• [Exercise prompt]
Please output exactly the lines that run from the line with "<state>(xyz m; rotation" through the final line of the data, inclusive, and nothing more.

• [Given material]
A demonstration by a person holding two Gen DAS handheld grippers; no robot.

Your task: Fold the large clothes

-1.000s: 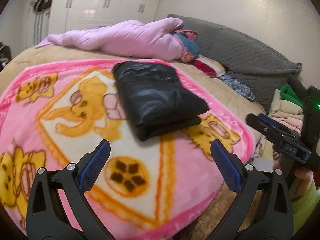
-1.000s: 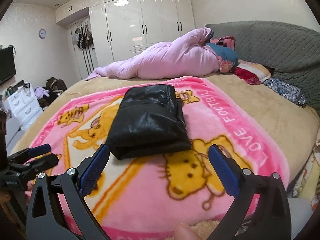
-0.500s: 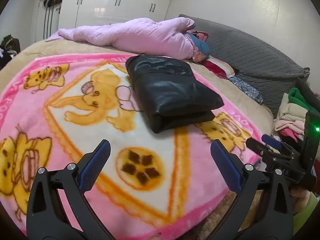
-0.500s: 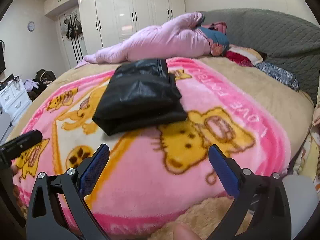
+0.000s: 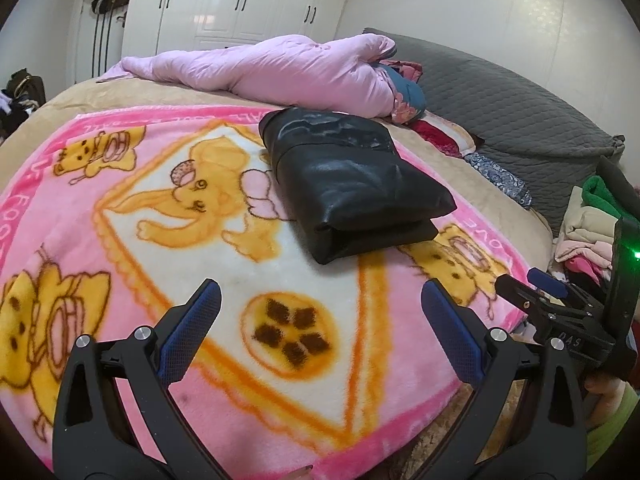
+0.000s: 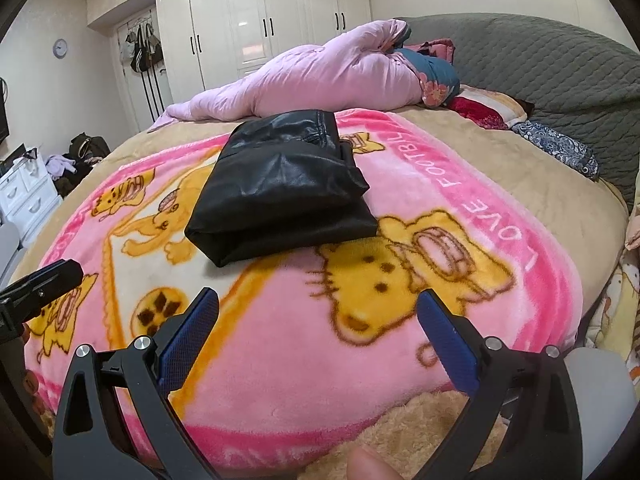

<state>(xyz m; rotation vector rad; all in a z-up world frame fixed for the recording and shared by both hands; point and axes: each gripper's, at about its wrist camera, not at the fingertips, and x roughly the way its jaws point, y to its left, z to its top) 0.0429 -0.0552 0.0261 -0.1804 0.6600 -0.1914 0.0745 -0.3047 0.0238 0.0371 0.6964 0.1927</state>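
Left wrist view: the black jacket [image 5: 352,184] looks all folded. Both grippers' fingers [image 5: 192,332] gape wide, holding nothing. Next, maybe grab another.

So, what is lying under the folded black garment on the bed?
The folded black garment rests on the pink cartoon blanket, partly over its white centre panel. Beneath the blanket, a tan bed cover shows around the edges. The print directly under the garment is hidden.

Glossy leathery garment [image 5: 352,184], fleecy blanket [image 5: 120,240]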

• [Answer box]
<state>(xyz m; rotation vector rad; all in a z-up world frame fixed for the recording and shared by both hands; point and axes: each gripper's, at about its wrist camera, not at the fingertips, and x roughly the way its jaws point, y to its left, z to its top) 0.0429 -0.0552 0.0261 -0.1804 0.6600 -0.1914 0.0745 -0.3047 0.0238 0.0371 0.6964 0.1927</state>
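Left wrist view: the black jacket [image 5: 352,184] looks all folded. Both grippers' fingers [image 5: 192,332] gape wide, holding nothing. Next, maybe grab another.

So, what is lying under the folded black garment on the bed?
The folded black garment rests on the pink cartoon blanket, partly over its white centre panel. Beneath the blanket, a tan bed cover shows around the edges. The print directly under the garment is hidden.

Glossy leathery garment [image 5: 352,184], fleecy blanket [image 5: 120,240]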

Besides this answer, the exercise requires nothing else.